A new, green GM? Perhaps. Maybe not. Mr. Shnayerson, who in his introduction states outright that he felt the mandate was "a triumph of social policy," suggests that inertia may have had more to do with the decision to build the car anyway. "By the time CARB blinked," he writes, "EV1 was hurtling toward production after an investment of nearly half a billion dollars, with the first of the pre-production cars rolling off the line at Lansing."

Not Here, Not Yet

Saturn is offering the car through lease only, so that owners won't have to join GM in its big gamble quite as completely. Battery technology, for example, is evolving quickly, so the EV1's massive pack of traditional lead-acid batteries may become obsolete in a few years.

Bottom line? About $35,000. A cluster of government rebates and subsidies will bring the payments down to about those of a $25,000 smog-producing car, depending on the state.

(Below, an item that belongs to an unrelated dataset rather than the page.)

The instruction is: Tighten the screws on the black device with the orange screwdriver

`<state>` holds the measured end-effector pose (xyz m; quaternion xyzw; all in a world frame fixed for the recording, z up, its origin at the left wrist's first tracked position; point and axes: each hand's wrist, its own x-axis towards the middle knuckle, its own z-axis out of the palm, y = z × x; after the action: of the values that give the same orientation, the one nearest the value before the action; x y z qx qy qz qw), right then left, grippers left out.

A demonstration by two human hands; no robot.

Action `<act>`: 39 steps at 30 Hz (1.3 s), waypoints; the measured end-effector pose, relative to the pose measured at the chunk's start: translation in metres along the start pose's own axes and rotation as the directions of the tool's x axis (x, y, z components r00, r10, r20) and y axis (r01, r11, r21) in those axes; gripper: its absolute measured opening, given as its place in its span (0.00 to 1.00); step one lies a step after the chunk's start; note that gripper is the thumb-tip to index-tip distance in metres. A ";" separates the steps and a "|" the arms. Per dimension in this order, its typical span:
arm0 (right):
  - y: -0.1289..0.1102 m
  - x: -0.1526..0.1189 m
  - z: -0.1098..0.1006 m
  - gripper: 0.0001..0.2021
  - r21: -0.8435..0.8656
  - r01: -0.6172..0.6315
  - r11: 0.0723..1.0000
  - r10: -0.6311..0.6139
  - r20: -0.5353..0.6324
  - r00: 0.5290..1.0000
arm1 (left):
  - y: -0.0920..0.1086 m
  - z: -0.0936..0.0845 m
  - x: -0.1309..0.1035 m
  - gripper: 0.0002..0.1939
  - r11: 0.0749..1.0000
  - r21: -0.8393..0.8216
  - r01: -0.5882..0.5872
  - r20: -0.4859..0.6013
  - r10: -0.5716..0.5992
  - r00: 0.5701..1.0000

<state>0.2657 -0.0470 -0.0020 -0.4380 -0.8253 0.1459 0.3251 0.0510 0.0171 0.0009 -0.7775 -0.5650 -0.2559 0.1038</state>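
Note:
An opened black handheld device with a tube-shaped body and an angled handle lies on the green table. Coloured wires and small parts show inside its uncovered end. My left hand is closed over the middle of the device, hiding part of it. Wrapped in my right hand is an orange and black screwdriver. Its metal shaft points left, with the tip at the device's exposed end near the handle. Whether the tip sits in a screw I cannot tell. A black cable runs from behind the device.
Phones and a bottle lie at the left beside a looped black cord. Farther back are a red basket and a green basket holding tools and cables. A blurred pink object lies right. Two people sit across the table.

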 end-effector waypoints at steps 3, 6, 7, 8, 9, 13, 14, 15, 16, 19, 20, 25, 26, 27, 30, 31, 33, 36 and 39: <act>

Oh, and by the way, the charger will cost you another $50 per month.

Want to see more? Fire up your Web browser and head over to http://www.gmev.com/home.cgi, the EV1's home page.

The East End would seem home to more than a few with the combination of green mind and green pockets who might take this car home to their electric socket. But you'll have to wait, as our cold winters pose big challenges for electrics. Cold saps battery energy - that's one of the reasons your car turns over so slowly when it's below freezing, so an EV1 might only have 30 or 40 miles of range during a deep freeze. Plus, the high efficiency of electric motors means there's no waste heat to keep passengers toasty.

Still, the Northeast states, including New York, have followed along with California's mandate deal. Car makers can build low-emission gas cars for now, but, by 2003, at least 10 percent of sales will have to be "zero-emissions." Stay tuned.

David Muhlbaum, a former East Hampton Star reporter, now lives in Washington, D.C.